### To do
Check each line of the material below for the string "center", then report how many lines have it, and nothing else.

### Records provided
※ ※ ※
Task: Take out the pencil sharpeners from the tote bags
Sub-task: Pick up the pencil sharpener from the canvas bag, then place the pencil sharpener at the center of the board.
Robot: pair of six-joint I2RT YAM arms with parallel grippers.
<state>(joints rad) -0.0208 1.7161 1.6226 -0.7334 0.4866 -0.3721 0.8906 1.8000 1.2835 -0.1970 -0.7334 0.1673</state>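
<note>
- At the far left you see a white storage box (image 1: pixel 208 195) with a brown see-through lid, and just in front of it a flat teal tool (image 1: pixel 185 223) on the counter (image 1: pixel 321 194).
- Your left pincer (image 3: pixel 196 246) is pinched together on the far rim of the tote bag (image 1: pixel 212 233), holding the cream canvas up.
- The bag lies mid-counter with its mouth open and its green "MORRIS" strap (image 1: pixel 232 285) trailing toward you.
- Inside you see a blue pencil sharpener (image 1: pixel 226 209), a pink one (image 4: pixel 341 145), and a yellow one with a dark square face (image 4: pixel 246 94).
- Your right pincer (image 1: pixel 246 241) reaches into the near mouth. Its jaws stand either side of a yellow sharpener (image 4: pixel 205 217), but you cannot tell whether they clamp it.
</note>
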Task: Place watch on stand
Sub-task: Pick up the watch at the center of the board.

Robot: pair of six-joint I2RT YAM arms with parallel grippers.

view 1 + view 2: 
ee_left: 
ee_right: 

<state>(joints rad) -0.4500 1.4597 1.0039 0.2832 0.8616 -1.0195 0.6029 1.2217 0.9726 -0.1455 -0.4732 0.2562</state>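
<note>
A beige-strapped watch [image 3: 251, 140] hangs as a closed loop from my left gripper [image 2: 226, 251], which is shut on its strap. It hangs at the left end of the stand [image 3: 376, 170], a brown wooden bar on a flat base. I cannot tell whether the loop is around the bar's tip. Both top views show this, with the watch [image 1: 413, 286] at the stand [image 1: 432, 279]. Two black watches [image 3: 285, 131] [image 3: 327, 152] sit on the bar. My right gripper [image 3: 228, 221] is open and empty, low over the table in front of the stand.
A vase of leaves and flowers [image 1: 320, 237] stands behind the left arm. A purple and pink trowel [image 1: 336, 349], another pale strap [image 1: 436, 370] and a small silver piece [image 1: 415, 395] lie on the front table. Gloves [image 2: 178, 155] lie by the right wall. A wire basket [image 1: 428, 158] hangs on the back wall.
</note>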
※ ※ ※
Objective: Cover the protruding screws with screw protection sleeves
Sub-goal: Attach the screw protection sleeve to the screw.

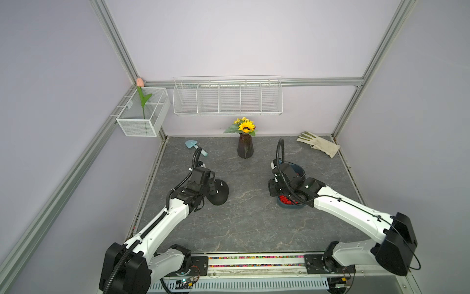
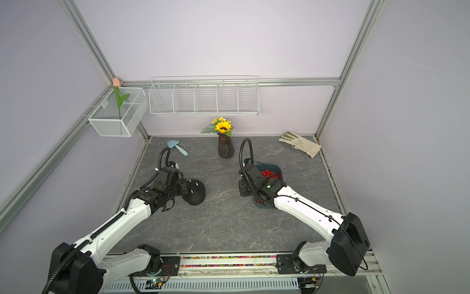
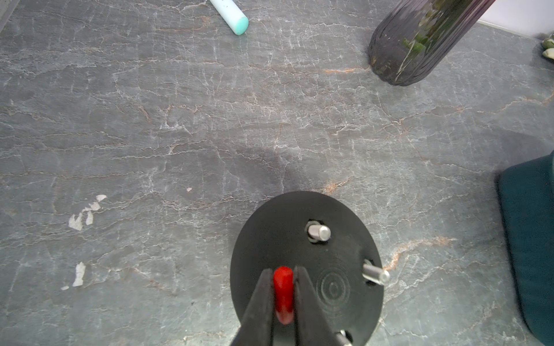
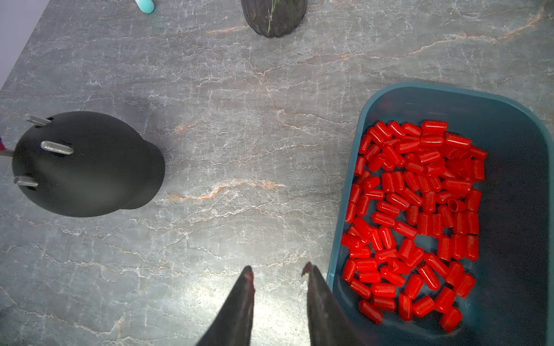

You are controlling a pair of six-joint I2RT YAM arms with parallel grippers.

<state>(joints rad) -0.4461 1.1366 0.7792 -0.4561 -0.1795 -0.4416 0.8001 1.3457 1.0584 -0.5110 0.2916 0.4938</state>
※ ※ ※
### Solution to this problem
2